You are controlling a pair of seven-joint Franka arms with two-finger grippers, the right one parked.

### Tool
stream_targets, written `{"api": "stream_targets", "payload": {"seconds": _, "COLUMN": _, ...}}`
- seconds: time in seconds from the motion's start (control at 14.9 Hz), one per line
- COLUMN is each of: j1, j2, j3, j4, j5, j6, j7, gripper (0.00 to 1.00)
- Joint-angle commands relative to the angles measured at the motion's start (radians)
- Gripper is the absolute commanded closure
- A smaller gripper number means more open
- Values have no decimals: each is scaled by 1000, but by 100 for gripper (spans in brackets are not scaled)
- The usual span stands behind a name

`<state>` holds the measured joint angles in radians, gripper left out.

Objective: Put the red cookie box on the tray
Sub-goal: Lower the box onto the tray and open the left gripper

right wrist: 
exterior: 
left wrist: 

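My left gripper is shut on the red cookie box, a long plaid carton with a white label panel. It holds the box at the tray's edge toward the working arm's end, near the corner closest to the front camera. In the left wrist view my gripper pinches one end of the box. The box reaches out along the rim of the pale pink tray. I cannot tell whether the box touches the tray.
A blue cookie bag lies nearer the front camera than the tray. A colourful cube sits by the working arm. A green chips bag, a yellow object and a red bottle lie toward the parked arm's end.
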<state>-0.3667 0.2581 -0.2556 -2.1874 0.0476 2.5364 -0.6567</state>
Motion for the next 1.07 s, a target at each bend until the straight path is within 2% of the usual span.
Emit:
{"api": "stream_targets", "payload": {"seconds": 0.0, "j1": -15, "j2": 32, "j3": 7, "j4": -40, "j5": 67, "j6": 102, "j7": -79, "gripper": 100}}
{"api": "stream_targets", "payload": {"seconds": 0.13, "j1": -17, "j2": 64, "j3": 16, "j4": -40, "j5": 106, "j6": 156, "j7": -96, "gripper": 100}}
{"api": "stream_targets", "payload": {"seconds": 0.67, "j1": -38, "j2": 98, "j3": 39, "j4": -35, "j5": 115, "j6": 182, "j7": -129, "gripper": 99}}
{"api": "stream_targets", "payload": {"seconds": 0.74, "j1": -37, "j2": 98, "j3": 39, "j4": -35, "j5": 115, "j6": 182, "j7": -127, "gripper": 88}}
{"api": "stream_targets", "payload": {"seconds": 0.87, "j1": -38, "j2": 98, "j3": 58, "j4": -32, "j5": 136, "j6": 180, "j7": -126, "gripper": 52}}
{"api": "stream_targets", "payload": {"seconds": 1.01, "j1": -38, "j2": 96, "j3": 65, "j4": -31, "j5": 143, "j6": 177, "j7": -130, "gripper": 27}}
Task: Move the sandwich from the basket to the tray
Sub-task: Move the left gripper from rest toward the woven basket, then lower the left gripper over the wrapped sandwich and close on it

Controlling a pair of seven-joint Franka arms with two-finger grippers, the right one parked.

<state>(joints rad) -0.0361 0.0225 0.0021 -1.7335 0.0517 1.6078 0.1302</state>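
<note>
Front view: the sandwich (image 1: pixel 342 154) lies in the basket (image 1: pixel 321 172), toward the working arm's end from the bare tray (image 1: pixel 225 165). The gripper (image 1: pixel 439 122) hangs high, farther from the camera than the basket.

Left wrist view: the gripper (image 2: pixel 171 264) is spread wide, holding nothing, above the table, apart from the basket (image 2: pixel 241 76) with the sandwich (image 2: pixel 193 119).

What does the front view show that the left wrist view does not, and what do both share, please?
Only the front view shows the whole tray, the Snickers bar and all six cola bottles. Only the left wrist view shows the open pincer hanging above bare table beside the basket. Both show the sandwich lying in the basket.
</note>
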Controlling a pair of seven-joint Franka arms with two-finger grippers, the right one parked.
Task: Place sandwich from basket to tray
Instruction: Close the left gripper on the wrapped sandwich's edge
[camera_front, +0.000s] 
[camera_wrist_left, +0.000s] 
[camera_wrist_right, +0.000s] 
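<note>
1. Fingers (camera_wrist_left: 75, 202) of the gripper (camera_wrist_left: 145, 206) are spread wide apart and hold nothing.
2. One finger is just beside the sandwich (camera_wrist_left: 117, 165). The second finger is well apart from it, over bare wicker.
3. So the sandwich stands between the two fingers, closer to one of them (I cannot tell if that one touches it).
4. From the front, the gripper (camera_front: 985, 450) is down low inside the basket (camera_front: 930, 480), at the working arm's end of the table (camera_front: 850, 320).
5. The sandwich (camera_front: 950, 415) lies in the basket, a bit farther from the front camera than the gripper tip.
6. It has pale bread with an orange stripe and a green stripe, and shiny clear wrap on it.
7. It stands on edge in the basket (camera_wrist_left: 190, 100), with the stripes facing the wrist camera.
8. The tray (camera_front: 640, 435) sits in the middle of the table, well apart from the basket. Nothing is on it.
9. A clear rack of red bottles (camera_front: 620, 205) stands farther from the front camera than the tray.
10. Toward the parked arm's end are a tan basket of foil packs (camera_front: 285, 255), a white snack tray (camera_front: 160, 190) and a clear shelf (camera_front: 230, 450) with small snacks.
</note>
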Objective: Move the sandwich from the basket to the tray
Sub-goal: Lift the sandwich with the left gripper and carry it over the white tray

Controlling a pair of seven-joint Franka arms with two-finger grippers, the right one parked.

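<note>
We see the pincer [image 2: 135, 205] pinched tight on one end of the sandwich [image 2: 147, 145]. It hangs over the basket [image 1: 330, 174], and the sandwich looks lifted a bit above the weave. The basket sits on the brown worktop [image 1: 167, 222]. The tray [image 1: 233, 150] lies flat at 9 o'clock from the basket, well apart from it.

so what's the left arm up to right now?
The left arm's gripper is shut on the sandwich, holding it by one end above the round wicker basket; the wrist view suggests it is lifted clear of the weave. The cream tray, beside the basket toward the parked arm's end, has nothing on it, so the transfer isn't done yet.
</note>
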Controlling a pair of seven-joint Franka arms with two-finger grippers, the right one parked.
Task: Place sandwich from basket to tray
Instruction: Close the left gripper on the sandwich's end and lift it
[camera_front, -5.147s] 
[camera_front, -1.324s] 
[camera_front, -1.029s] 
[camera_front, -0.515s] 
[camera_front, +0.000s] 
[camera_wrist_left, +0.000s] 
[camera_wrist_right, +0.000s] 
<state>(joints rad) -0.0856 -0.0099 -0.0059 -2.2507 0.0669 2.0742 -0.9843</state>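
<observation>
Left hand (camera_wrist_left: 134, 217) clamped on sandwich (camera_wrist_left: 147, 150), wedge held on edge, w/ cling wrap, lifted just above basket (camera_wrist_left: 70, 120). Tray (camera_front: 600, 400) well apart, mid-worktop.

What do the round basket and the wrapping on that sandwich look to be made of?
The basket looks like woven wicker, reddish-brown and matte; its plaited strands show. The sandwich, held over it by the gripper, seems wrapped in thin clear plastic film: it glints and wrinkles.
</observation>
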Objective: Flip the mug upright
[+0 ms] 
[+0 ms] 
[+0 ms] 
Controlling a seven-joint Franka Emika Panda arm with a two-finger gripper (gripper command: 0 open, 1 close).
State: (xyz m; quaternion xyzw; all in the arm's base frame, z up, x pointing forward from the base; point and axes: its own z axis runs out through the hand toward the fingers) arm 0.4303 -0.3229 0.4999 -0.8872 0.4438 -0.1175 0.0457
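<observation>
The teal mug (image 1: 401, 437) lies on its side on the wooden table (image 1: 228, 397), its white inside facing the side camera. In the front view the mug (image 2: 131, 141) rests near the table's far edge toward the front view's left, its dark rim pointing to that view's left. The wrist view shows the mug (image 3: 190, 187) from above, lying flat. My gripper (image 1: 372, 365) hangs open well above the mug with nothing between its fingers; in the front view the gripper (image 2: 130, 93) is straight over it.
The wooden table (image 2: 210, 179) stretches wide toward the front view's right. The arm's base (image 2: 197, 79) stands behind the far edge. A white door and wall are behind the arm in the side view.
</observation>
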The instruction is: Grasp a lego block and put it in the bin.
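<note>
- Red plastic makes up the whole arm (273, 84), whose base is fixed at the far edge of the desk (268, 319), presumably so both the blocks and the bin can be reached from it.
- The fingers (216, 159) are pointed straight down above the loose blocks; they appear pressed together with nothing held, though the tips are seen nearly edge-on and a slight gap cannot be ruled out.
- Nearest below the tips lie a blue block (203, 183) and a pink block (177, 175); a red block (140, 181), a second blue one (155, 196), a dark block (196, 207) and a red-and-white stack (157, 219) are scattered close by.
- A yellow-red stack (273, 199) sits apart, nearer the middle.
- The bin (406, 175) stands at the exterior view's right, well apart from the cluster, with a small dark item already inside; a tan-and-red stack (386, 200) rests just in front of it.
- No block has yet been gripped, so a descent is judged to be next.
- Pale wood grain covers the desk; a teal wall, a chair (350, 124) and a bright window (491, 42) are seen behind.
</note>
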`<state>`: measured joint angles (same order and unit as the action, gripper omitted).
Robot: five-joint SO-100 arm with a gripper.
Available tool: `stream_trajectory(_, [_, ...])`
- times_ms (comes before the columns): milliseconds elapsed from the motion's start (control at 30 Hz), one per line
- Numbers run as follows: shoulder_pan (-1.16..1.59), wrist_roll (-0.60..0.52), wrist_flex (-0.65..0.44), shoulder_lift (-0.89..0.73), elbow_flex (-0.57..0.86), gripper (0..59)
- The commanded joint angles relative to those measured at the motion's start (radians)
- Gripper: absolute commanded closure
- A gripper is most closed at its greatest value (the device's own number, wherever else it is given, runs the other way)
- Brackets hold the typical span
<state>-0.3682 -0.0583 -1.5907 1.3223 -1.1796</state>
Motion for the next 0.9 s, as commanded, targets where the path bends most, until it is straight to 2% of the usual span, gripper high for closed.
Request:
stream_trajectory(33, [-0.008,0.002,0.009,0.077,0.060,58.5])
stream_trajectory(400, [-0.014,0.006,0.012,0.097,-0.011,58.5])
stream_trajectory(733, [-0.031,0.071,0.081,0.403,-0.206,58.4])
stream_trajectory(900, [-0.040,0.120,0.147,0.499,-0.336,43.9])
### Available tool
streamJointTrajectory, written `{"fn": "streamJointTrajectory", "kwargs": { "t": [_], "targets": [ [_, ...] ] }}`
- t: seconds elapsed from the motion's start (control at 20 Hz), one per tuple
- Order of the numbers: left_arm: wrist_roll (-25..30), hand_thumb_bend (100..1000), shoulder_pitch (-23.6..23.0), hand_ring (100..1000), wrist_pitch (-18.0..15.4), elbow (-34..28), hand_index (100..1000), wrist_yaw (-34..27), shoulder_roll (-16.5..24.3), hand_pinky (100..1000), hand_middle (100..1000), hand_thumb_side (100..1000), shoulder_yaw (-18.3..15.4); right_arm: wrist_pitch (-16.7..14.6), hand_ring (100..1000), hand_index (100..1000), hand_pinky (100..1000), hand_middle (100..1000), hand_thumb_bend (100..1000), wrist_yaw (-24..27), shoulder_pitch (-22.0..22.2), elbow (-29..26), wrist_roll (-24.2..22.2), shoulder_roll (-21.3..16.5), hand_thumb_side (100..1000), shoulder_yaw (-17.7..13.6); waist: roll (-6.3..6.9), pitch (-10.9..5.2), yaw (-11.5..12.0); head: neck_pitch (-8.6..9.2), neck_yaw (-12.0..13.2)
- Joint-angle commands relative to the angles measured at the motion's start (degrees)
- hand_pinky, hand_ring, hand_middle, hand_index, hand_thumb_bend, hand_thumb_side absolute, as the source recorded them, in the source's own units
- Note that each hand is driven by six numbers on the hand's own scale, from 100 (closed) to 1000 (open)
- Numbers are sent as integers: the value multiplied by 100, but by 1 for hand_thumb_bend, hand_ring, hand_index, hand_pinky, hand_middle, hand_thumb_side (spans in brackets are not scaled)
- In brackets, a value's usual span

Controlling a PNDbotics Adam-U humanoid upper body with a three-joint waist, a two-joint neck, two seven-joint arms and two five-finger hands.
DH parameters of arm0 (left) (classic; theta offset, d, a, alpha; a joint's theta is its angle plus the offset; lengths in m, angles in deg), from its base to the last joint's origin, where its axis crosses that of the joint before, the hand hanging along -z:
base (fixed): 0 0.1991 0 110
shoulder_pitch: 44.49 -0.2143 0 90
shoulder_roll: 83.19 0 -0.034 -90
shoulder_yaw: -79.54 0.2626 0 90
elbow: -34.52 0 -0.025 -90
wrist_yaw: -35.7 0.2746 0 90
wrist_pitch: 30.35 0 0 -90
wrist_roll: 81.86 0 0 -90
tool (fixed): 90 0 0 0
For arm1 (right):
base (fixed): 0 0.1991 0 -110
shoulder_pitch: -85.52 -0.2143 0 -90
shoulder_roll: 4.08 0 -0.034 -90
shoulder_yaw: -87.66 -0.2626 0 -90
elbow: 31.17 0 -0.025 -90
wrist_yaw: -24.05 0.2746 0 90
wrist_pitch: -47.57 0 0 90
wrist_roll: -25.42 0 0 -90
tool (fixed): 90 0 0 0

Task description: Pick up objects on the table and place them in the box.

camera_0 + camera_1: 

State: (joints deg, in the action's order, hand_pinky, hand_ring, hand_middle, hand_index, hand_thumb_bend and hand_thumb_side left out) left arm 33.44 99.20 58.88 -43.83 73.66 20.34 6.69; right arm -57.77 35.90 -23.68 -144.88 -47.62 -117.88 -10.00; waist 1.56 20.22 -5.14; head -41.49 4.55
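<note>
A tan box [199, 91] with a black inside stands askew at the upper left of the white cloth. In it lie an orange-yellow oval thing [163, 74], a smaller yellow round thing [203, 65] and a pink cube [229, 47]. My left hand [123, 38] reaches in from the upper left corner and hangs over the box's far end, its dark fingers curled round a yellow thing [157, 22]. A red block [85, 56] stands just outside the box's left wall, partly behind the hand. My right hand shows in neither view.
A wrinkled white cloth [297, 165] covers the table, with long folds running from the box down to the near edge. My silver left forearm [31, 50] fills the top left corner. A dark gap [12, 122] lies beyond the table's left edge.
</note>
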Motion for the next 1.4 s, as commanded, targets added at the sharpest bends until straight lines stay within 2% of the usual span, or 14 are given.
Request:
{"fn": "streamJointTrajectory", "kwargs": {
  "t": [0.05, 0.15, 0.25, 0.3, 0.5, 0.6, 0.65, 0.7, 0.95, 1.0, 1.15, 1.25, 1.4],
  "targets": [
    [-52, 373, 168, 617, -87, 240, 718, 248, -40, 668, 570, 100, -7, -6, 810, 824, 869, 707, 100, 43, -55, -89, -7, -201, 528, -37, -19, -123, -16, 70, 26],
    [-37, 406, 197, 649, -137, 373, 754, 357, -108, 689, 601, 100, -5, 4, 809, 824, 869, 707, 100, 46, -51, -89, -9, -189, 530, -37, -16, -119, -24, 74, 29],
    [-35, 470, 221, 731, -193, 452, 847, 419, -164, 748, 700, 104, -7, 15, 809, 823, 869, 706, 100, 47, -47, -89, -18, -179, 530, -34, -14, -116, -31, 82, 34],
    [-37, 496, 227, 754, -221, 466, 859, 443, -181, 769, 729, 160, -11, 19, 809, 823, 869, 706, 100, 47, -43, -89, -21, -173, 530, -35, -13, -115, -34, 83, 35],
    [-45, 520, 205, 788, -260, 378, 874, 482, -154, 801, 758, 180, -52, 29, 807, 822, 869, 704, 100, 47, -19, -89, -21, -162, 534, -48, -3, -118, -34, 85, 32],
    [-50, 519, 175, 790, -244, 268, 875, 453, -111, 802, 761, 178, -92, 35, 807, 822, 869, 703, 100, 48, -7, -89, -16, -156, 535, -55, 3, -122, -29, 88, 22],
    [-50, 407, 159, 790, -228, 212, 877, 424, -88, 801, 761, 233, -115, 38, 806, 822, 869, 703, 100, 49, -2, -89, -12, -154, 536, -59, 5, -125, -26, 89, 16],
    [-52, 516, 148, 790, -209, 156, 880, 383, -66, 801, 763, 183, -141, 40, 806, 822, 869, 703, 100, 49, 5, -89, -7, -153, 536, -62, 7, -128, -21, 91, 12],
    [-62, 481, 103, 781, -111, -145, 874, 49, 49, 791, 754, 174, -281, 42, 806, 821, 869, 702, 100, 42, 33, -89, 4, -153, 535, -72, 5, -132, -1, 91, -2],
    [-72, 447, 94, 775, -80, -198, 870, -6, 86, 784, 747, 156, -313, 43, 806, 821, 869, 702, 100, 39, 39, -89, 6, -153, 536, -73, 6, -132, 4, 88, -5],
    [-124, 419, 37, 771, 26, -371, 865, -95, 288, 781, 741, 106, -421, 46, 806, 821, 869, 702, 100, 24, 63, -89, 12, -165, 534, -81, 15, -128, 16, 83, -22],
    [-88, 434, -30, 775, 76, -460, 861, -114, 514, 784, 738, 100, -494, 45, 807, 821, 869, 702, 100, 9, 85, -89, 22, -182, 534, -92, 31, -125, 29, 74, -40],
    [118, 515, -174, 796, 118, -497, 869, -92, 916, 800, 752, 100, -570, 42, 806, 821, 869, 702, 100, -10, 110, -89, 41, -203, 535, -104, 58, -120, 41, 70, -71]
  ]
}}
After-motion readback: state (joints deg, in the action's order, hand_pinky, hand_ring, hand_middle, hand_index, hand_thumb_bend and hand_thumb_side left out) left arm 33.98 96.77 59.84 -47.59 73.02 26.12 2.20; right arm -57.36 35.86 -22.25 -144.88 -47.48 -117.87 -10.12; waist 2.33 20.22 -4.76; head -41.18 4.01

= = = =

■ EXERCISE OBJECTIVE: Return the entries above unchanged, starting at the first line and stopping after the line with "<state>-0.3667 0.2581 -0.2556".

■ WRITTEN SOLUTION:
You are controlling a pair of seven-joint Franka arms with two-finger grippers, the right one parked.

### Tool
stream_targets, written `{"api": "stream_targets", "payload": {"seconds": _, "COLUMN": _, ...}}`
- seconds: time in seconds from the motion's start (control at 14.9 Hz), one per line
- COLUMN is each of: j1, j2, j3, j4, j5, j6, j7, gripper (0.00 to 1.00)
- Joint-angle commands relative to the angles measured at the motion's start (radians)
- Gripper is the absolute commanded closure
- A smaller gripper number means more open
- Values have no decimals: each is scaled by 1000, but by 100 for gripper (spans in brackets are not scaled)
- The usual span stands behind a name

`<state>` holds the measured joint angles in radians, gripper left out.

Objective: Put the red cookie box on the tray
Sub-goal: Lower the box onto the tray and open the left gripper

right wrist: 
exterior: 
left wrist: 

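My left gripper is shut on the red cookie box, a long plaid carton with a white label panel. It holds the box at the tray's edge toward the working arm's end, near the corner closest to the front camera. In the left wrist view my gripper pinches one end of the box. The box reaches out along the rim of the pale pink tray. I cannot tell whether the box touches the tray.
A blue cookie bag lies nearer the front camera than the tray. A colourful cube sits by the working arm. A green chips bag, a yellow object and a red bottle lie toward the parked arm's end.
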<state>-0.3667 0.2581 -0.2556 -2.1874 0.0476 2.5364 -0.6567</state>

This exercise has been answered in full.